#### The problem:
What you give back should match the listing word for word.
★ ★ ★ ★ ★
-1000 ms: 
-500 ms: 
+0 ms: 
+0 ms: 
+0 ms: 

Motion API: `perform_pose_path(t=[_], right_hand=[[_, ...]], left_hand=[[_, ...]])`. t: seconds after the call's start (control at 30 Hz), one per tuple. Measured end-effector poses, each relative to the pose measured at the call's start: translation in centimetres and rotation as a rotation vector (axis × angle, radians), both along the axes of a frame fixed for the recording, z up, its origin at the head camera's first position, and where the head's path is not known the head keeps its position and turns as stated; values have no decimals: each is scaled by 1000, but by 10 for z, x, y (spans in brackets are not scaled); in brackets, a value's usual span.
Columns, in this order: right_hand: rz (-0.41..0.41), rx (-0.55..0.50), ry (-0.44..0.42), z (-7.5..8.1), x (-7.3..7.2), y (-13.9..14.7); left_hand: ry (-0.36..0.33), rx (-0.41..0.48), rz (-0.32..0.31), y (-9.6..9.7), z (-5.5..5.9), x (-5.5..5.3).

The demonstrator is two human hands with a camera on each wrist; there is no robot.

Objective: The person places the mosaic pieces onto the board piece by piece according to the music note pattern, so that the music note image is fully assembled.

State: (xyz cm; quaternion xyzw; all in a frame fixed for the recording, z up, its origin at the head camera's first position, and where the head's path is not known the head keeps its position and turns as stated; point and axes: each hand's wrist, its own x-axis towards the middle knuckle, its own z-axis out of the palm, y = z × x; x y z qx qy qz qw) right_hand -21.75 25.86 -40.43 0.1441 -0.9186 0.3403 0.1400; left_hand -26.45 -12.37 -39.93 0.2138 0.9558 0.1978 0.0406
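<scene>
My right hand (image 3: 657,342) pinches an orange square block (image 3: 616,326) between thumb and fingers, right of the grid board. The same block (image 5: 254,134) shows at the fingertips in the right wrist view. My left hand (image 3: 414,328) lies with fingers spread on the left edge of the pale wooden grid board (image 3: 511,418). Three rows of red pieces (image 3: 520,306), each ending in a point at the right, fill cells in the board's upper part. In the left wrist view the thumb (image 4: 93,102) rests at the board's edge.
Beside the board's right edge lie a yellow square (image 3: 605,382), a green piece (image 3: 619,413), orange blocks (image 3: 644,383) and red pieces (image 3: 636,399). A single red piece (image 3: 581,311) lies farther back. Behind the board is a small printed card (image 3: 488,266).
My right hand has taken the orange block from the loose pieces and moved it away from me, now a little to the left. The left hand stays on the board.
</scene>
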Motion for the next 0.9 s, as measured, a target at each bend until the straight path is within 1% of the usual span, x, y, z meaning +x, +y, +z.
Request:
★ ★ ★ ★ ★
#### Task answer:
-1000 ms: 
-500 ms: 
+0 ms: 
+0 ms: 
+0 ms: 

Motion API: `perform_pose_path(t=[_], right_hand=[[_, ...]], left_hand=[[_, ...]])`. t: seconds after the call's start (control at 30 Hz), one per tuple. Measured end-effector poses, each relative to the pose measured at the call's start: translation in centimetres and rotation as a rotation vector (axis × angle, radians), both along the axes of a frame fixed for the recording, z up, its origin at the head camera's first position, and where the head's path is not known the head keeps its position and turns as stated; values have no decimals: each is scaled by 1000, but by 10 for z, x, y (spans in brackets are not scaled); in brackets, a value's usual span.
Columns, in this order: right_hand: rz (-0.41..0.41), rx (-0.55..0.50), ry (-0.44..0.42), z (-7.5..8.1), x (-7.3..7.2), y (-13.9..14.7); left_hand: ry (-0.36..0.33), rx (-0.41..0.48), rz (-0.32..0.31), y (-9.6..9.7), z (-5.5..5.9), x (-5.5..5.3).

The demonstrator is two human hands with a camera on each wrist; there is no robot.

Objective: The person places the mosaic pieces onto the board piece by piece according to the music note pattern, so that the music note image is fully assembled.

State: (xyz cm; quaternion xyzw; all in a frame fixed for the recording, z up, its origin at the head camera's first position, and where the head's path is not known the head keeps its position and turns as stated; point and axes: each hand's wrist, its own x-axis towards the middle knuckle, its own z-axis out of the palm, y = z × x; x y z qx qy qz qw) right_hand -21.75 25.86 -40.43 0.1441 -0.9186 0.3403 0.1400; left_hand -26.45 -12.37 -39.93 0.2138 0.9558 0.1978 0.0406
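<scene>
My right hand (image 3: 657,342) pinches an orange square block (image 3: 616,326) between thumb and fingers, right of the grid board. The same block (image 5: 254,134) shows at the fingertips in the right wrist view. My left hand (image 3: 414,328) lies with fingers spread on the left edge of the pale wooden grid board (image 3: 511,418). Three rows of red pieces (image 3: 520,306), each ending in a point at the right, fill cells in the board's upper part. In the left wrist view the thumb (image 4: 93,102) rests at the board's edge.
Beside the board's right edge lie a yellow square (image 3: 605,382), a green piece (image 3: 619,413), orange blocks (image 3: 644,383) and red pieces (image 3: 636,399). A single red piece (image 3: 581,311) lies farther back. Behind the board is a small printed card (image 3: 488,266).
My right hand has taken the orange block from the loose pieces and moved it away from me, now a little to the left. The left hand stays on the board.
</scene>
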Motion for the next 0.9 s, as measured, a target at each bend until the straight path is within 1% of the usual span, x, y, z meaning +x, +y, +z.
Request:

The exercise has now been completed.